***** EXERCISE INPUT *****
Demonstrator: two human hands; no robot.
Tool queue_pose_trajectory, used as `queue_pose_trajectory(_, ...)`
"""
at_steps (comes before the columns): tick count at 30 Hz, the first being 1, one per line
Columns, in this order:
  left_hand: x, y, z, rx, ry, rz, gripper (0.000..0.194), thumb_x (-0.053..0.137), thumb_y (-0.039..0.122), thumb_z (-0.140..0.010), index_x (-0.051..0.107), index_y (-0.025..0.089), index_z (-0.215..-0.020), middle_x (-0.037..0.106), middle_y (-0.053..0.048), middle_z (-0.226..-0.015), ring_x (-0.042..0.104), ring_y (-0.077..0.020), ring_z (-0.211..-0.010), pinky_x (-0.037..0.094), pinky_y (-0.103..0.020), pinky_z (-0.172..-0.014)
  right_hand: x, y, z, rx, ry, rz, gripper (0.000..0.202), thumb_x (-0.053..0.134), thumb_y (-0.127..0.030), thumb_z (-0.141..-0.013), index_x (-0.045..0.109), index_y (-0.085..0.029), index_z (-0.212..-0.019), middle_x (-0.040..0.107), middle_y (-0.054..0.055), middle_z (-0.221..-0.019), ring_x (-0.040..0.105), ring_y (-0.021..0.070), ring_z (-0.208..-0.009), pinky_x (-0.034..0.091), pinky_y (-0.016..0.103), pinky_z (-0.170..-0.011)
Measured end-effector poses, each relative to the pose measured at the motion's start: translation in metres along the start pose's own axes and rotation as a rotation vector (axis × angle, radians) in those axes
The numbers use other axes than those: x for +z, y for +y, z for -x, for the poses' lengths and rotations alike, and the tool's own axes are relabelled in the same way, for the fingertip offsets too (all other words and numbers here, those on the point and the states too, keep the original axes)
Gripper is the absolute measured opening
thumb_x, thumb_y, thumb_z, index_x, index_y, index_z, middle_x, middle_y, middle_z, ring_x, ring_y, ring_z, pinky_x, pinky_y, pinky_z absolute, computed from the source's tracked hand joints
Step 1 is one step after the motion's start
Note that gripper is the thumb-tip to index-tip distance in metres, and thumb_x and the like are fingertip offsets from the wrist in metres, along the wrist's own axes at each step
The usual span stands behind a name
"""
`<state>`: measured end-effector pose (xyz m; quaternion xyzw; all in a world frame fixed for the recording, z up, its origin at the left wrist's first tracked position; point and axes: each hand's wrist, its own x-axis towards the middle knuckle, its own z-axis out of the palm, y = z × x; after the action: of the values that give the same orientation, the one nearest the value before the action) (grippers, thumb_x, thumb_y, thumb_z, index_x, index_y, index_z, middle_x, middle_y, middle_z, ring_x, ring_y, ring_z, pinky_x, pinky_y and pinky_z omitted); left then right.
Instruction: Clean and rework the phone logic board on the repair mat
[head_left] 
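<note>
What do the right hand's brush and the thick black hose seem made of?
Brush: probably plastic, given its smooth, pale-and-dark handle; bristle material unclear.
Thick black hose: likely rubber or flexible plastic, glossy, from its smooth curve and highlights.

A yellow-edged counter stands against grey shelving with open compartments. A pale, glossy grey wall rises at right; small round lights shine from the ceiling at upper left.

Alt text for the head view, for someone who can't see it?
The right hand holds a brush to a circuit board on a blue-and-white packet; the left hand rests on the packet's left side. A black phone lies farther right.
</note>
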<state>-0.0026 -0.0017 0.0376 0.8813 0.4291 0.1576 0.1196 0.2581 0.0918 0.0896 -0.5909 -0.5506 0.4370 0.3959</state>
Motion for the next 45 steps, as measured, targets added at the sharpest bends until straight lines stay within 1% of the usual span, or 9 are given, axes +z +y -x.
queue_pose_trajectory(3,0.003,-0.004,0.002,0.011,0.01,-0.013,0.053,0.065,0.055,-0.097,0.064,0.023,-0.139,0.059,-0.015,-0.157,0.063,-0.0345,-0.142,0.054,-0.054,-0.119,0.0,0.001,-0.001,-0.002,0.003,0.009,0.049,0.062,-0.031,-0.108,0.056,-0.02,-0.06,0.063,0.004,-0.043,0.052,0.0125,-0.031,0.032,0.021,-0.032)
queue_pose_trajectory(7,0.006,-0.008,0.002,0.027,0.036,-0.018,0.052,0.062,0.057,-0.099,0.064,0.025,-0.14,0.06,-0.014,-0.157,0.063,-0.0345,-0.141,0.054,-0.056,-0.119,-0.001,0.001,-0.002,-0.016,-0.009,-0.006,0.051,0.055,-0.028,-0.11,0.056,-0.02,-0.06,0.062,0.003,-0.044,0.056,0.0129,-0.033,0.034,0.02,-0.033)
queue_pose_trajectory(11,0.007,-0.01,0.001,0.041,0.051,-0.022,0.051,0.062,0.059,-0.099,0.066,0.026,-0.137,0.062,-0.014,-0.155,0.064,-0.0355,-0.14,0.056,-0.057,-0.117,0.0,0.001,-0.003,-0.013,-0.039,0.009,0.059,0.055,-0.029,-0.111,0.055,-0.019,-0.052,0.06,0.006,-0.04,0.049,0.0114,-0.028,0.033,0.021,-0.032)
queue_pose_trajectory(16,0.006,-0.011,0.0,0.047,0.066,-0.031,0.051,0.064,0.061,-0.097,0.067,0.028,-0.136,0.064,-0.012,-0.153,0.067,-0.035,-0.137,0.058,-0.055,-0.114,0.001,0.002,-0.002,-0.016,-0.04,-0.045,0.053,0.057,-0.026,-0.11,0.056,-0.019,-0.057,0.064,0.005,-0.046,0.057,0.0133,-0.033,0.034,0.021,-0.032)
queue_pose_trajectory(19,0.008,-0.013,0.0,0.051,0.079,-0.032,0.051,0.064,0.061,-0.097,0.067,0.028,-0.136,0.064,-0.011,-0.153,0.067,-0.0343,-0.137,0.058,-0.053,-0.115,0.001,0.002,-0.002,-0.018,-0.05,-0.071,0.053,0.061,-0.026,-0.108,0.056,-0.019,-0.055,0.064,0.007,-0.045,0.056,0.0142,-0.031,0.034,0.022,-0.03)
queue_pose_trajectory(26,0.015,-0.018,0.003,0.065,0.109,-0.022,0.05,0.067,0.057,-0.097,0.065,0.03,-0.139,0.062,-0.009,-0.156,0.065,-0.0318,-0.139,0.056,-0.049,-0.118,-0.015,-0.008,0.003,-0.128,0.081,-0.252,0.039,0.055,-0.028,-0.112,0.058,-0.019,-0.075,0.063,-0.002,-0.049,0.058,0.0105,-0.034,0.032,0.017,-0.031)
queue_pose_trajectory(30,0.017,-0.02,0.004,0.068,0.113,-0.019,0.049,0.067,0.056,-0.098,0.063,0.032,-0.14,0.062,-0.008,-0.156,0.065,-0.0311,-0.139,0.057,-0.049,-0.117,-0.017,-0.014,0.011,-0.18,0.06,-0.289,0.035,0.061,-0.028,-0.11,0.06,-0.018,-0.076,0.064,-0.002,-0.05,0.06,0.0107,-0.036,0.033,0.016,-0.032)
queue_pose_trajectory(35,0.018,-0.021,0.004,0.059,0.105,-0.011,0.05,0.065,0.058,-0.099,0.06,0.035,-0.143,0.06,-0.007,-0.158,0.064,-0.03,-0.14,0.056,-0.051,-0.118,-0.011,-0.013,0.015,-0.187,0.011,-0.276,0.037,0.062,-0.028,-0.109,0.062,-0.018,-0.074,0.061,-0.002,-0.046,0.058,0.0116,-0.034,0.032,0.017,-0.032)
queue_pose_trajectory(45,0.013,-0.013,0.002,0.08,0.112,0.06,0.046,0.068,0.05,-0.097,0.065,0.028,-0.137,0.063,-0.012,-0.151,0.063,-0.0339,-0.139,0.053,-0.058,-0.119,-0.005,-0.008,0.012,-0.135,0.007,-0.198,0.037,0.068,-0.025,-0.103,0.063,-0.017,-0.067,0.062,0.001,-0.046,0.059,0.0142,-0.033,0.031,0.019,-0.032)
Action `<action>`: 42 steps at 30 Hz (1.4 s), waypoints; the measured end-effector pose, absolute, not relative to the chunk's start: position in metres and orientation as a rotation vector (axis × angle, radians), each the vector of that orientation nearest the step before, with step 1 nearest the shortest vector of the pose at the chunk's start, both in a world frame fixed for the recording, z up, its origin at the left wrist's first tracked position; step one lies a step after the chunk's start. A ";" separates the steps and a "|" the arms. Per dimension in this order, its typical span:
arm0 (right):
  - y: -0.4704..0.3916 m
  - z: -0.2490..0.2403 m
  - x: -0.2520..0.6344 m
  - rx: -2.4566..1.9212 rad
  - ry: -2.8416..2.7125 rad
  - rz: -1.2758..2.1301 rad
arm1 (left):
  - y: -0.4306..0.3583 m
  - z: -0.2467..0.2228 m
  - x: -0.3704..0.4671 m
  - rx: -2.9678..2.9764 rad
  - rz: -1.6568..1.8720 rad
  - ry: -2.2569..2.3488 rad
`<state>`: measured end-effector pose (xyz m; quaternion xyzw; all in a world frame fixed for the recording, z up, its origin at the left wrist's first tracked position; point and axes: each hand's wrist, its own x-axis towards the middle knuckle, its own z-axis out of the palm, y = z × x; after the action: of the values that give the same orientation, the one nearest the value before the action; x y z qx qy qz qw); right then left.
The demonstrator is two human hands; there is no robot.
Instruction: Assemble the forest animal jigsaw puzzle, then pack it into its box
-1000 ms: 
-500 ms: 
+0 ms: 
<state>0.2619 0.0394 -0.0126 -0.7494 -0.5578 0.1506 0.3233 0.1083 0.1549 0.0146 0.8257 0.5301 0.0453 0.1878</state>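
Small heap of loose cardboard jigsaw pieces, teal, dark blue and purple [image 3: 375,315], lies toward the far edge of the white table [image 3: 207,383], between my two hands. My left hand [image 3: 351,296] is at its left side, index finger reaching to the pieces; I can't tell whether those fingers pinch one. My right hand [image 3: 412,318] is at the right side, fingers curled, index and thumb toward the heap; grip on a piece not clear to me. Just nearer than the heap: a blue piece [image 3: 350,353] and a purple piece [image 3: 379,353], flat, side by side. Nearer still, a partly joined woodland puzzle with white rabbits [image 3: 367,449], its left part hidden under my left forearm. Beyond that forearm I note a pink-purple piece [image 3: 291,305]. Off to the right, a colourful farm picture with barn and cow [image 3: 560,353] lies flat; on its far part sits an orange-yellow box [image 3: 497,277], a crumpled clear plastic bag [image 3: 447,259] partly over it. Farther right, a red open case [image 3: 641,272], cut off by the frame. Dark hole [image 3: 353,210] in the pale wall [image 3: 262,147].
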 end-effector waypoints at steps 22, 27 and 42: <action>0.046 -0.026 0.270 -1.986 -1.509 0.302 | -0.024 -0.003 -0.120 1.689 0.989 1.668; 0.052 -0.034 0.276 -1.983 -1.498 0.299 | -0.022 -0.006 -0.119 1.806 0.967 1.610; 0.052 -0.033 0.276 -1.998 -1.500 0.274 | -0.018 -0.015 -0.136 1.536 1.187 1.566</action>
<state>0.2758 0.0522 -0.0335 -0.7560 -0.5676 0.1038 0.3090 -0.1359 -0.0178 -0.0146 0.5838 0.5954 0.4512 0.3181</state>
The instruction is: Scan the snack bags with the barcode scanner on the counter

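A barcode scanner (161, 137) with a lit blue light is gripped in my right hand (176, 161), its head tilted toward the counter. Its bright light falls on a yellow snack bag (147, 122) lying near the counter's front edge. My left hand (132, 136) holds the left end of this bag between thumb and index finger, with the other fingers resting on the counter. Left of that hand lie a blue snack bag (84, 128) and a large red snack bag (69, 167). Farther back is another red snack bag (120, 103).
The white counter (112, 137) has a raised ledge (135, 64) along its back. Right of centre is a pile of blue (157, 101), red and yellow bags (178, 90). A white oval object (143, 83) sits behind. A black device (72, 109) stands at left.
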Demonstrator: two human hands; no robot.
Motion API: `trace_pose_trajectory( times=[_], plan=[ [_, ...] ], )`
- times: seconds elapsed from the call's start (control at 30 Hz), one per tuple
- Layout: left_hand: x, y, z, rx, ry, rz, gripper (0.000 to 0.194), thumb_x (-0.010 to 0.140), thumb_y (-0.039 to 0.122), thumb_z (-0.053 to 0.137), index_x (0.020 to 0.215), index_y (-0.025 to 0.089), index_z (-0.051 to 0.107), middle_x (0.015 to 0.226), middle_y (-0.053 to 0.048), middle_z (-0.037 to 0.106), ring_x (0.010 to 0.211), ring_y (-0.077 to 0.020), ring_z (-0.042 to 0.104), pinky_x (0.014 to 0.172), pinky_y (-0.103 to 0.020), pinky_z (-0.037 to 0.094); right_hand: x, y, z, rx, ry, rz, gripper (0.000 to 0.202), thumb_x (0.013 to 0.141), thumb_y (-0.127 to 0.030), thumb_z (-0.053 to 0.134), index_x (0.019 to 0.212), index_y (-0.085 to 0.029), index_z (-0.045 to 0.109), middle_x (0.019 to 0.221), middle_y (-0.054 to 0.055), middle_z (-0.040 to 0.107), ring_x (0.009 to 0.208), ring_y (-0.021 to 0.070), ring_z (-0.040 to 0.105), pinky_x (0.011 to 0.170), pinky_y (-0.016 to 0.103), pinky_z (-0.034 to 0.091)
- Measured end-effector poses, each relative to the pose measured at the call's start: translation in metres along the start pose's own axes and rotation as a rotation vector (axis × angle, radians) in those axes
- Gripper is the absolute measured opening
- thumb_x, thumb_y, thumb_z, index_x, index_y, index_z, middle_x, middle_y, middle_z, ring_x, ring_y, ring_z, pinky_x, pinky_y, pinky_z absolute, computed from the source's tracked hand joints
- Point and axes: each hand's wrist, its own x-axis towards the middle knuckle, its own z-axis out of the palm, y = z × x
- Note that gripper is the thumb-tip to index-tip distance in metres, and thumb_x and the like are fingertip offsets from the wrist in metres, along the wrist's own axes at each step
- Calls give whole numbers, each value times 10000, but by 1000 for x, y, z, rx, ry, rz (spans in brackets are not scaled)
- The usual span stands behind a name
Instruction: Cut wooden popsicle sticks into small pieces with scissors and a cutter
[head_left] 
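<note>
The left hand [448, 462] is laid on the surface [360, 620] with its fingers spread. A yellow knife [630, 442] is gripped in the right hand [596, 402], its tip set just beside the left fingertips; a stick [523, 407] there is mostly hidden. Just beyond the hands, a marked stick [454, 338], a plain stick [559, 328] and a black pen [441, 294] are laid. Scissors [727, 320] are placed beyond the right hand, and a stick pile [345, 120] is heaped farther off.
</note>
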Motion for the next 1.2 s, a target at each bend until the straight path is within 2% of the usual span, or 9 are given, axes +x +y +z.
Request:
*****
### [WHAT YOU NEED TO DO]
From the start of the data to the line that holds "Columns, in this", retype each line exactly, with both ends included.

### [SOLUTION]
Demonstrator: two human hands; no robot.
Tool queue_pose_trajectory, used as `queue_pose_trajectory(_, ...)`
"""
at_steps (comes before the columns): tick count at 30 Hz, the first being 1, one per line
Columns, in this order:

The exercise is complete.